In [1]:
import pandas as pd
import statsmodels.api as sm
from collections import Counter
users = pd.read_csv('users.csv')

In [2]:
#Who are the top 5 users in Austin with the highest number of followers? List their login in order, comma-separated.
top_5_users_by_followers = users[users['location'].str.contains('Austin', case=False)].nlargest(5, 'followers')
top_5_logins_by_followers = ','.join(top_5_users_by_followers['login'])
top_5_logins_by_followers

'getify,benawad,steveklabnik,cloudflare,jbogard'

In [3]:
#Who are the 5 earliest registered GitHub users in Austin? List their login in ascending order of created_at, comma-separated.
users['created_at'] = pd.to_datetime(users['created_at'])
earliest_5_users = users[users['location'].str.contains('Austin', case=False)].nsmallest(5, 'created_at')
earliest_5_logins = ','.join(earliest_5_users['login'])
earliest_5_logins

'jnewland,joshknowles,hassox,jicksta,dan'

In [4]:
#What are the 3 most popular license among these users? Ignore missing licenses. List the license_name in order, comma-separated.
repos = pd.read_csv('repositories.csv')
popular_licenses = repos['license_name'].value_counts().nlargest(3).index.tolist()
','.join(popular_licenses)

'mit,apache-2.0,other'

In [5]:
#Which company do the majority of these developers work at?
company_counts = users['company'].str.upper().str.strip('@').value_counts()
most_common_company = company_counts.idxmax()
most_common_company

'GOOGLE'

In [6]:
#Which programming language is most popular among these users?
most_popular_language = repos['language'].value_counts().idxmax()
most_popular_language

'JavaScript'

In [7]:
#Which programming language is the second most popular among users who joined after 2020?
recent_users = users[users['created_at'] > '2020-01-01']
recent_repos = repos[repos['login'].isin(recent_users['login'])]
second_popular_language = recent_repos['language'].value_counts().nlargest(2).index[1]
second_popular_language

'HTML'

In [8]:
#Which language has the highest average number of stars per repository?
avg_stars_per_language = repos.groupby('language')['stargazers_count'].mean().idxmax()
avg_stars_per_language

'Fennel'

In [9]:
#Let's define leader_strength as followers / (1 + following).
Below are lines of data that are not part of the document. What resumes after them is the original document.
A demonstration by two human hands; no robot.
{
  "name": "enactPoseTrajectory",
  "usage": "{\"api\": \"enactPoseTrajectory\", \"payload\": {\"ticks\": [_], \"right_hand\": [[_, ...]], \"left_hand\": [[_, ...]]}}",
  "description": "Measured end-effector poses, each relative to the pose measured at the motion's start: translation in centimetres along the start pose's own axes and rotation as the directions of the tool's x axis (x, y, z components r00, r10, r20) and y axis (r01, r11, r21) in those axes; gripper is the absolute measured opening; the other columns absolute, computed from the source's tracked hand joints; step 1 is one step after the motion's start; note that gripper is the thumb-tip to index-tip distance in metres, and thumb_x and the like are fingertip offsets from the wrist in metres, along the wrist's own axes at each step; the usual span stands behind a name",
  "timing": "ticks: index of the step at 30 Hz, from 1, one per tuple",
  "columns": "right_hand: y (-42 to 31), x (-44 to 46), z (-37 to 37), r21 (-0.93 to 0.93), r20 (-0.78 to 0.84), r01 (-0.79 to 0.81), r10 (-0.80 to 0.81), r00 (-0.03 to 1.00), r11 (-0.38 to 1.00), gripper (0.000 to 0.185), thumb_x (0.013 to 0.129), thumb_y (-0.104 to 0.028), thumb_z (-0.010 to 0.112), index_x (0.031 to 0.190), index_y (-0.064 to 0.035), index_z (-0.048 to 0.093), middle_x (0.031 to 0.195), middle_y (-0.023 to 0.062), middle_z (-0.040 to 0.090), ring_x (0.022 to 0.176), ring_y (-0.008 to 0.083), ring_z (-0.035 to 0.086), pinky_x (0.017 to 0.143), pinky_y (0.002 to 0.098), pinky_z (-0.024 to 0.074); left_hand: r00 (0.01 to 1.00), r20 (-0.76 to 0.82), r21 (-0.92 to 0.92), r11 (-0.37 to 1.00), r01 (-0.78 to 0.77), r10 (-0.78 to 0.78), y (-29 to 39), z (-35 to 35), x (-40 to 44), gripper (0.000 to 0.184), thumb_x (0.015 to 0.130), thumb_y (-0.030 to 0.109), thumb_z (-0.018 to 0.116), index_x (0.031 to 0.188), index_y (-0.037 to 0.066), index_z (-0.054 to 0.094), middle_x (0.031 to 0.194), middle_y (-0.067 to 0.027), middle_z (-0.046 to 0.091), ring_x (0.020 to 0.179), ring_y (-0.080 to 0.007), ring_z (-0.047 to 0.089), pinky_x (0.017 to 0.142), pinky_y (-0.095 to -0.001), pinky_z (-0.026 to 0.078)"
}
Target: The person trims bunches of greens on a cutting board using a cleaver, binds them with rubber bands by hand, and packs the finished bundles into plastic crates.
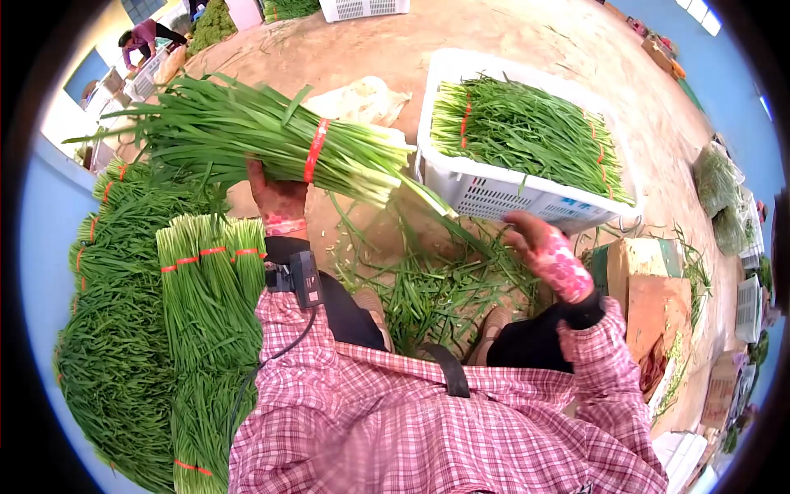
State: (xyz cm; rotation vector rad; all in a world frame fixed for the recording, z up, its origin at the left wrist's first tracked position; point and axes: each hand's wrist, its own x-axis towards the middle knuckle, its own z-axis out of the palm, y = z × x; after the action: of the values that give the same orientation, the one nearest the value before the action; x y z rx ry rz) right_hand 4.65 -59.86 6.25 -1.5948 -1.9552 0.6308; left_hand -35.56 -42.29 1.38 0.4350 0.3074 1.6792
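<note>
A large bundle of green leafy stalks (239,136), bound with a red band, rests in my left hand (278,196), which grips it from below. Its pale cut ends point right, towards the white crate. My right hand (539,247) is just below the crate's near side, fingers apart and slightly curled, with nothing in it. More banded bundles lie in the white crate (485,185). To the left, several banded bundles (210,288) stand and lie beside a larger heap of greens (115,354).
Loose leaves (428,296) litter the floor between my feet. A cardboard box (658,305) stands at my right. A pale plastic bag (362,100) lies behind the held bundle. Another person (146,37) bends over crates at the far left.
</note>
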Motion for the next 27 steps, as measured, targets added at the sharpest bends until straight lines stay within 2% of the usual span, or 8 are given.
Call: {"api": "enactPoseTrajectory", "payload": {"ticks": [1, 3, 5, 6, 13, 19, 21, 27], "right_hand": [[-3.2, 1.3, 1.2, 0.376, 0.063, -0.121, 0.105, 0.992, 0.918, 0.037, 0.097, -0.022, 0.059, 0.129, -0.0025, 0.057, 0.101, 0.0101, 0.064, 0.099, 0.0223, 0.062, 0.084, 0.0346, 0.0508], [-4.8, 2.9, 5.2, 0.731, 0.033, -0.058, 0.049, 0.998, 0.68, 0.039, 0.098, -0.017, 0.059, 0.133, 0.0003, 0.053, 0.097, 0.004, 0.063, 0.085, 0.0136, 0.061, 0.074, 0.0289, 0.0512], [-7.7, 3.8, 5.4, 0.794, 0.103, -0.183, 0.169, 0.98, 0.579, 0.032, 0.096, -0.01, 0.06, 0.125, 0.0007, 0.058, 0.089, 0.0018, 0.064, 0.073, 0.0098, 0.058, 0.065, 0.0234, 0.048], [-8.5, 4.2, 5.2, 0.818, 0.141, -0.241, 0.225, 0.964, 0.521, 0.028, 0.095, -0.006, 0.06, 0.122, 0.0009, 0.06, 0.085, 0.0007, 0.064, 0.067, 0.0078, 0.056, 0.06, 0.0206, 0.0464], [-7.7, 5.9, 5.4, 0.736, -0.141, -0.053, 0.229, 0.963, 0.675, 0.021, 0.091, -0.003, 0.064, 0.111, 0.0039, 0.066, 0.075, 0.0001, 0.063, 0.06, 0.0052, 0.056, 0.054, 0.0195, 0.0448], [-9.8, 7.3, 5.0, 0.739, -0.002, -0.128, 0.193, 0.981, 0.661, 0.023, 0.089, -0.004, 0.065, 0.111, 0.0021, 0.07, 0.086, 0.0058, 0.071, 0.062, 0.0069, 0.059, 0.054, 0.0209, 0.0472], [-9.5, 7.2, 3.9, 0.7, 0.067, -0.158, 0.156, 0.985, 0.697, 0.024, 0.089, -0.002, 0.064, 0.112, 0.0017, 0.07, 0.087, 0.0062, 0.071, 0.064, 0.0076, 0.062, 0.055, 0.0215, 0.0473], [-7.7, 7.6, 3.6, 0.7, -0.177, -0.024, 0.206, 0.963, 0.713, 0.015, 0.088, 0.0, 0.061, 0.099, 0.0043, 0.069, 0.083, 0.0082, 0.071, 0.07, 0.0137, 0.067, 0.061, 0.0261, 0.0506]], "left_hand": [[1.0, -0.001, -0.001, 1.0, -0.015, 0.015, 0.0, 0.4, 0.0, 0.054, 0.091, 0.043, 0.064, 0.133, 0.01, 0.053, 0.131, -0.0062, 0.059, 0.119, -0.026, 0.057, 0.101, -0.0487, 0.047], [0.999, -0.006, -0.008, 0.999, -0.052, 0.052, -0.2, 1.1, -0.4, 0.054, 0.091, 0.041, 0.065, 0.134, 0.01, 0.053, 0.131, -0.0064, 0.059, 0.119, -0.0261, 0.056, 0.101, -0.0489, 0.047], [1.0, 0.025, -0.02, 1.0, -0.001, 0.002, -0.2, 1.0, -0.7, 0.054, 0.09, 0.039, 0.066, 0.134, 0.01, 0.053, 0.133, -0.0068, 0.058, 0.12, -0.0264, 0.056, 0.102, -0.0492, 0.047], [0.999, 0.043, -0.026, 0.999, 0.025, -0.024, -0.1, 1.0, -0.7, 0.055, 0.09, 0.039, 0.067, 0.134, 0.01, 0.053, 0.133, -0.007, 0.058, 0.12, -0.0266, 0.056, 0.102, -0.0493, 0.046], [0.989, 0.146, -0.054, 0.999, 0.005, 0.002, -0.5, 1.5, -1.4, 0.053, 0.093, 0.037, 0.064, 0.136, 0.01, 0.052, 0.135, -0.0082, 0.057, 0.124, -0.0282, 0.054, 0.105, -0.0501, 0.044], [0.97, 0.236, -0.242, 0.963, 0.122, -0.064, -1.6, 1.2, -1.1, 0.048, 0.095, 0.036, 0.061, 0.136, 0.011, 0.053, 0.136, -0.0072, 0.058, 0.124, -0.0278, 0.054, 0.108, -0.0523, 0.041], [0.979, 0.192, -0.227, 0.968, 0.106, -0.063, -1.7, 1.0, -1.1, 0.048, 0.094, 0.037, 0.062, 0.134, 0.011, 0.055, 0.135, -0.0067, 0.058, 0.124, -0.0267, 0.054, 0.108, -0.0532, 0.041], [0.993, 0.078, -0.242, 0.965, 0.105, -0.088, -1.5, 1.5, -0.9, 0.044, 0.093, 0.037, 0.064, 0.128, 0.011, 0.059, 0.129, -0.0064, 0.062, 0.119, -0.0257, 0.058, 0.104, -0.0507, 0.045]]}}
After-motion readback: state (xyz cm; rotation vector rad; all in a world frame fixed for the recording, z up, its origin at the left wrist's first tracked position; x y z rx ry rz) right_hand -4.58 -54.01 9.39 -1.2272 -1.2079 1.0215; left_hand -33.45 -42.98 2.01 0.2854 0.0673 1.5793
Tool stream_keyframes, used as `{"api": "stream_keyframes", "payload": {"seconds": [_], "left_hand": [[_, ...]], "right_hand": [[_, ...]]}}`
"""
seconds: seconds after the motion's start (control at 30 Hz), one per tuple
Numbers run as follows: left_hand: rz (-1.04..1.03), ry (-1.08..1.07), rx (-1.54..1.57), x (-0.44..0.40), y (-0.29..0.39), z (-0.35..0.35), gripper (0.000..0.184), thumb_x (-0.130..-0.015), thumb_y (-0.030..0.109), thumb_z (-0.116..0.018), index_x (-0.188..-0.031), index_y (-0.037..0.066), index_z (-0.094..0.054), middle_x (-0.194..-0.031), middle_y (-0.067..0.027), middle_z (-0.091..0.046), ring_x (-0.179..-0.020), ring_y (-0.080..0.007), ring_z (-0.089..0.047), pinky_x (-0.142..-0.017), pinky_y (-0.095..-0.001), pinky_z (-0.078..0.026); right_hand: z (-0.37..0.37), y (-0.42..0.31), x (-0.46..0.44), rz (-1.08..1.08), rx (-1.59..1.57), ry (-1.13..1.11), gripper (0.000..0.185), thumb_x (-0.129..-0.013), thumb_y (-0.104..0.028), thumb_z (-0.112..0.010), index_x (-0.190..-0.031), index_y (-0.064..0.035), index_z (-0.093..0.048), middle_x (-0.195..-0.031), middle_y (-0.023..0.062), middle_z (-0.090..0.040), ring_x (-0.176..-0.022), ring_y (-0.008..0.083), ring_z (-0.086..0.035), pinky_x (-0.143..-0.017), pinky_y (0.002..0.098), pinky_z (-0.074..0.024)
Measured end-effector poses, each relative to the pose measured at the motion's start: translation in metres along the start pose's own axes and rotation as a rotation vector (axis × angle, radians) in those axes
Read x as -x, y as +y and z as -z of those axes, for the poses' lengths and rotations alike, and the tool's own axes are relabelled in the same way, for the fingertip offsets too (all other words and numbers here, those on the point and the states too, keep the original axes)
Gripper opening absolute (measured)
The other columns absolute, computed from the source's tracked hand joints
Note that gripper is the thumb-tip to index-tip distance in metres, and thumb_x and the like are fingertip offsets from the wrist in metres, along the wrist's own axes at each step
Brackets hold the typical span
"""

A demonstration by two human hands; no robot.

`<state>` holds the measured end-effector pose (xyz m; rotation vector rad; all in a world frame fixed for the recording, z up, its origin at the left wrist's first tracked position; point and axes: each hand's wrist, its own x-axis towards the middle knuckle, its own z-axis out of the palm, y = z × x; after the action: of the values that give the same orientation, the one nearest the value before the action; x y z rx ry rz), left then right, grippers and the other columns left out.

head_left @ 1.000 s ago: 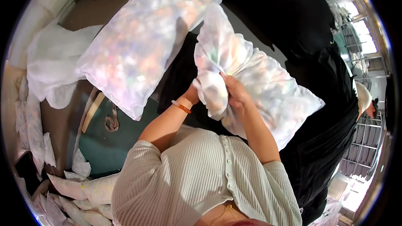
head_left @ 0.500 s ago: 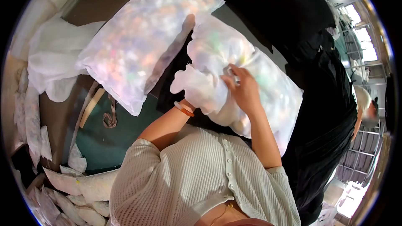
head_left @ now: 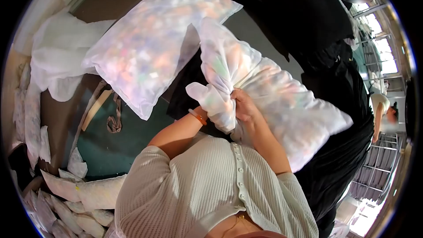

Who are the top 5 in terms of leader_strength? List their login in order, comma-separated.
users['leader_strength'] = users['followers'] / (1 + users['following'])
top_5_leader_strength = users.nlargest(5, 'leader_strength')['login']
','.join(top_5_leader_strength)

'getify,cloudflare,benawad,oracle,ContinuumIO'

In [10]:
#What is the correlation between the number of followers and the number of public repositories among users in Austin?
correlation_followers_repos = users['followers'].corr(users['public_repos'])
round(correlation_followers_repos, 3)


0.151

In [11]:
# Does creating more repos help users get more followers? Using regression, estimate how many additional followers a user gets per additional public repository.
#Regression slope of followers on repos 
X = users['public_repos']
y = users['followers']
X = sm.add_constant(X)
model = sm.OLS(y, X).fit()
regression_slope_followers_repos = model.params['public_repos']
round(regression_slope_followers_repos, 3)

4.104

In [12]:
#Do people typically enable projects and wikis together? What is the correlation between a repo having projects enabled and having wiki enabled?
#Correlation between projects and wiki enabled 
projects_wiki_correlation = repos['has_projects'].corr(repos['has_wiki'])
round(projects_wiki_correlation, 3)

0.274

In [13]:
#Do hireable users follow more people than those who are not hireable?
hireable_following_diff = users[users['hireable'] == True]['following'].mean() - users[users['hireable'] == False]['following'].mean()
round(hireable_following_diff, 3)

109.041

In [14]:
#13. Some developers write long bios. Does that help them get more followers? What's the impact of the length of their bio (in Unicode words, split by whitespace) with followers? (Ignore people without bios)
users['bio_word_count'] = users['bio'].fillna('').str.split().apply(len)
X_bio = users[users['bio_word_count'] > 0]['bio_word_count']
y_bio = users[users['bio_word_count'] > 0]['followers']
X_bio = sm.add_constant(X_bio)
bio_followers_model = sm.OLS(y_bio, X_bio).fit()
bio_followers_slope = bio_followers_model.params['bio_word_count']
round(bio_followers_slope, 3)

7.785

In [15]:
# Who created the most repositories on weekends (UTC)? List the top 5 users' login in order, comma-separated
repos['created_at'] = pd.to_datetime(repos['created_at'])
repos['is_weekend'] = repos['created_at'].dt.weekday >= 5
weekend_repos = repos[repos['is_weekend']].groupby('login').size().nlargest(5).index
','.join(weekend_repos)

'FellowTraveler,realityexpander,OR13,PaulBratslavsky,skeptycal'

In [16]:
#Do people who are hireable share their email addresses more often?
email_share_hireable = users[users['hireable'] == True]['email'].notna().mean()
email_share_not_hireable = users[users['hireable'] == False]['email'].notna().mean()
email_share_diff = round(email_share_hireable - email_share_not_hireable, 3)
email_share_diff

0.022

In [17]:
#Let's assume that the last word in a user's name is their surname (ignore missing names, trim and split by whitespace.) What's the most common surname? (If there's a tie, list them all, comma-separated, alphabetically)
surname_counter = Counter()
for name in users['name'].fillna('').str.strip():
    if name:
        surname = name.split()[-1]
        surname_counter[surname] += 1
if surname_counter:
    max_count = max(surname_counter.values())
    most_common_surnames = [surname for surname, count in surname_counter.items() if count == max_count]
    most_common_surnames.sort()
    print(','.join(most_common_surnames))
else:
    print("No names found.")

Labs,Moore,Smith


In [20]:
"""Thankyou"""

'Thankyou'